◆ DIRECTIONS
Copy out each line below containing "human".

[Records from a data collection]

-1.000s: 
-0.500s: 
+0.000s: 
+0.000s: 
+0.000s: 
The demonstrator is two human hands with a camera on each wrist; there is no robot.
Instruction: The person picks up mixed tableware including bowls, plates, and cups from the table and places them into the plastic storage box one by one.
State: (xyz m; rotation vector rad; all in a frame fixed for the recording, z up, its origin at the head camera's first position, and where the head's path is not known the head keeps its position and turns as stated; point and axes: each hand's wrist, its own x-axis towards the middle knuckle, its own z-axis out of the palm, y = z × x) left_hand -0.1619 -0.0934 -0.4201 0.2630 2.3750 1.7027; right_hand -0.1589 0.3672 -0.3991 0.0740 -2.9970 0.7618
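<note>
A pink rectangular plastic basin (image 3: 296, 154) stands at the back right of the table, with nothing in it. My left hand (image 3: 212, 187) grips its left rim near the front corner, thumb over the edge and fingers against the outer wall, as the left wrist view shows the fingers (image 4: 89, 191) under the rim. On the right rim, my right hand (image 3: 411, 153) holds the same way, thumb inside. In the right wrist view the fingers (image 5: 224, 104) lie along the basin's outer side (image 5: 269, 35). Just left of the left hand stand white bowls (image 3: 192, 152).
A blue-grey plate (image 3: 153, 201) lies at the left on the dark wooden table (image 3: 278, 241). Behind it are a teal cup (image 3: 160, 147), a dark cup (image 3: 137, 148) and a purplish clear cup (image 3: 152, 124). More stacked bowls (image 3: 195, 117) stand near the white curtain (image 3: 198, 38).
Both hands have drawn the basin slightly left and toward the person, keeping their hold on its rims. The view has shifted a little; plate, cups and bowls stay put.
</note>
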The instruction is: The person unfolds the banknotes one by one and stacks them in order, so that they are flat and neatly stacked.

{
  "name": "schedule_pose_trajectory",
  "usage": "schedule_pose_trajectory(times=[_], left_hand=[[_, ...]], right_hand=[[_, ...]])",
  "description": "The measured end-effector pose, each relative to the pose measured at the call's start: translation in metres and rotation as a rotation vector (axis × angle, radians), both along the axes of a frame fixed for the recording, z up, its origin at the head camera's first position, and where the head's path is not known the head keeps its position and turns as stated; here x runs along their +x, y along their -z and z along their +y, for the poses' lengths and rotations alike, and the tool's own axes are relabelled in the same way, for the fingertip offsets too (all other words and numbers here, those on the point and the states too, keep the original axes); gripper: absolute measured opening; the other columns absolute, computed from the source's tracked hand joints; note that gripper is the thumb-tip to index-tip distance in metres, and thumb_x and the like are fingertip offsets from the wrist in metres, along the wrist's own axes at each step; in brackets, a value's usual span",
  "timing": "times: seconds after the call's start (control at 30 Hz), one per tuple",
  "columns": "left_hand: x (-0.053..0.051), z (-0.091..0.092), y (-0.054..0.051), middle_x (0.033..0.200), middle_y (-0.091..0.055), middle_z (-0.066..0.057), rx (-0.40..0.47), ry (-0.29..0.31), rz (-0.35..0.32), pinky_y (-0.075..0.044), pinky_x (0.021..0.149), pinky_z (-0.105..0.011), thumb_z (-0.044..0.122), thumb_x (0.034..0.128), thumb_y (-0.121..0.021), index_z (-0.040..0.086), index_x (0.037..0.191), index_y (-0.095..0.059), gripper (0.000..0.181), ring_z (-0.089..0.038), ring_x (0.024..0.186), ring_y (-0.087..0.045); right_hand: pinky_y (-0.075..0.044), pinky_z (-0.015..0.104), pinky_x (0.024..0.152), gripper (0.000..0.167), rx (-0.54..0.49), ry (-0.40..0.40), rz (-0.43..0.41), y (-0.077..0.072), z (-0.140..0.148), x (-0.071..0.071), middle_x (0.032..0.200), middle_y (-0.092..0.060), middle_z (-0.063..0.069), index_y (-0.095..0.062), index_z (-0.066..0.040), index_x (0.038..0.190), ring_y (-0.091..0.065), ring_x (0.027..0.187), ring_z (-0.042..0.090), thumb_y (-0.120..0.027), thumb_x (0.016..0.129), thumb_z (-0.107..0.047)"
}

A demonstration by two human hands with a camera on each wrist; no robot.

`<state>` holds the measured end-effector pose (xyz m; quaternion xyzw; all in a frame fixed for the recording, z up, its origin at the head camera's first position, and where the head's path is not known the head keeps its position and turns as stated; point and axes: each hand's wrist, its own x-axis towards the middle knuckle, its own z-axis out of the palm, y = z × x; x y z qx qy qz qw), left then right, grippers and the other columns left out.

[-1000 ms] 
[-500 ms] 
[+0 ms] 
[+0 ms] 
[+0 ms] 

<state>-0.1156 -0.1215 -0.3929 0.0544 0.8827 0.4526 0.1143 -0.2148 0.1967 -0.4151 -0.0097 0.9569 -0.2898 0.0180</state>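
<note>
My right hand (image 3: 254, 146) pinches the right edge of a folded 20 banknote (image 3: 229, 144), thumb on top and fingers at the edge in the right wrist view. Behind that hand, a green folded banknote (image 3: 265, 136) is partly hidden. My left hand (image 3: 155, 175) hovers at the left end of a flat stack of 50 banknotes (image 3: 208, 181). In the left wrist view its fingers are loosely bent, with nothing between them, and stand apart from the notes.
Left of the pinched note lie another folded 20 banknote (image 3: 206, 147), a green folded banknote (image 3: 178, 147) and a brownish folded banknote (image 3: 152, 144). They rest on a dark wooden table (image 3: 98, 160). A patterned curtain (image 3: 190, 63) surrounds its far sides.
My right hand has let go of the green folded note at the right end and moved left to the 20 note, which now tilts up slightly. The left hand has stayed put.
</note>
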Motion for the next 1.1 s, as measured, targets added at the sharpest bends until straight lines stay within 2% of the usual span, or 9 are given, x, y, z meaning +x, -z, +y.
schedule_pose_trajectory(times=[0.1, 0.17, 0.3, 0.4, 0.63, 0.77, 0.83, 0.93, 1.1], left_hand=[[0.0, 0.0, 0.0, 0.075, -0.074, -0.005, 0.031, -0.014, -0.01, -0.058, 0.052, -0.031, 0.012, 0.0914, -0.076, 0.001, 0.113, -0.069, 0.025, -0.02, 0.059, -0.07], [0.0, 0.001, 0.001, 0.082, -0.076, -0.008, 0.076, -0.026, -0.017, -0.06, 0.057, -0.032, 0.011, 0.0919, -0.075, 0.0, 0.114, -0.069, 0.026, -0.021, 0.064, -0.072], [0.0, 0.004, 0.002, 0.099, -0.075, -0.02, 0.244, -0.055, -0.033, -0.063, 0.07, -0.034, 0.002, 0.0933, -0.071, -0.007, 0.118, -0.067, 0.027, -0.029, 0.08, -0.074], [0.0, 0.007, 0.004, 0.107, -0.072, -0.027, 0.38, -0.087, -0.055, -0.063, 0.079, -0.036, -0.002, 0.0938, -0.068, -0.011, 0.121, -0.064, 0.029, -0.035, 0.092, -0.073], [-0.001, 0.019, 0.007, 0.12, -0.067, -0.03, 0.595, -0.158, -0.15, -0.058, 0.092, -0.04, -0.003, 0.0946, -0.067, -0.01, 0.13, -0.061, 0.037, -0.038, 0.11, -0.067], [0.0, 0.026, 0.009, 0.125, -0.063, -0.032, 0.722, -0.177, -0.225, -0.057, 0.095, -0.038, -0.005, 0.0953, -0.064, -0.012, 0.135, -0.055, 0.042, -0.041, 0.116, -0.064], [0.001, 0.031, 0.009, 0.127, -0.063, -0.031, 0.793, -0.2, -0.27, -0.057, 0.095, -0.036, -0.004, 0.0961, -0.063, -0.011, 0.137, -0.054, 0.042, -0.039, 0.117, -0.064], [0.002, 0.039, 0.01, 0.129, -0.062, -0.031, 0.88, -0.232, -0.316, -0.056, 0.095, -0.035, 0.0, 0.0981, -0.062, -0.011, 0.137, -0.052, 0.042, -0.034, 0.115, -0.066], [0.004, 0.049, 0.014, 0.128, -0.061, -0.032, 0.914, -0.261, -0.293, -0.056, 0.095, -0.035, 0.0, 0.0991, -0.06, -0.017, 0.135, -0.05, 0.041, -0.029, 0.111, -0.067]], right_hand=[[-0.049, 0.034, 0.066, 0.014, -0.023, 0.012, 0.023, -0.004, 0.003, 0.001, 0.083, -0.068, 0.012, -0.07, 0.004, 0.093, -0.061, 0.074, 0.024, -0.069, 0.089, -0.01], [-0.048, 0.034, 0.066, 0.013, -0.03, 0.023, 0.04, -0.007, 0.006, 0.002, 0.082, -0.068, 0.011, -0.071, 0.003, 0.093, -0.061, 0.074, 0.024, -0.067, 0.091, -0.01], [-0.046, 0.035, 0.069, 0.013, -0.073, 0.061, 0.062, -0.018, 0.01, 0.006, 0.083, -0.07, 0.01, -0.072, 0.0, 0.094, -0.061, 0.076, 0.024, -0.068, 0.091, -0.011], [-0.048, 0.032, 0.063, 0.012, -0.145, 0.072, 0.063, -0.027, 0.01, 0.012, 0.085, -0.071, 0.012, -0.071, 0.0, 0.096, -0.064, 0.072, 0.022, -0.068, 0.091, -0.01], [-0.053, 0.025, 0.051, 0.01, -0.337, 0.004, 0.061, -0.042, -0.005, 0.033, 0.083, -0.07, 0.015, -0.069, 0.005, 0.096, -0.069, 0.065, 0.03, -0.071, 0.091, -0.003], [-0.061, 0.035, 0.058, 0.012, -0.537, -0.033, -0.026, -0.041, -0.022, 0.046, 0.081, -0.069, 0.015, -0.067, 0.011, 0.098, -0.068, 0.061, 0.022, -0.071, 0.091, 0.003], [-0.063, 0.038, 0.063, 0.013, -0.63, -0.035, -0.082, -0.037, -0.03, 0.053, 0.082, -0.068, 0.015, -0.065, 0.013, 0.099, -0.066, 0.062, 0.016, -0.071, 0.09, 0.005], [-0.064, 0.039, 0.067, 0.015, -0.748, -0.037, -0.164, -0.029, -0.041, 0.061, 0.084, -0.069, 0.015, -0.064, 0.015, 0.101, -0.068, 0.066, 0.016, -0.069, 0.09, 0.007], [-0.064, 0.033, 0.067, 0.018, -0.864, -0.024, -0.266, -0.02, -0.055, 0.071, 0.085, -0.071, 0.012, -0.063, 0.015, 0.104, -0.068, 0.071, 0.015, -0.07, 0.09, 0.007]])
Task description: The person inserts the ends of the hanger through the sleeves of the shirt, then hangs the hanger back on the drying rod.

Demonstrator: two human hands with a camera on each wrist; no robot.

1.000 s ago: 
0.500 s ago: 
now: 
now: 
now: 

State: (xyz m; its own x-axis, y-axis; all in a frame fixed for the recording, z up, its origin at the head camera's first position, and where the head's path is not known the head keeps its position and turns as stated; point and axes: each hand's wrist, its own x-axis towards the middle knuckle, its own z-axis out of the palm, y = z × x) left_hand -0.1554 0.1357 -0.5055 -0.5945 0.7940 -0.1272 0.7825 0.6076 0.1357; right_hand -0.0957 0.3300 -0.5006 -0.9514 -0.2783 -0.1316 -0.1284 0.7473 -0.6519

◆ RESULT FOR THIS EXERCISE
The demonstrator is two human hands with a camera on each wrist; there is no robot.
A demonstration by two human hands with a camera on each wrist; no robot.
Demonstrator: two human hands with a camera on each wrist; no robot.

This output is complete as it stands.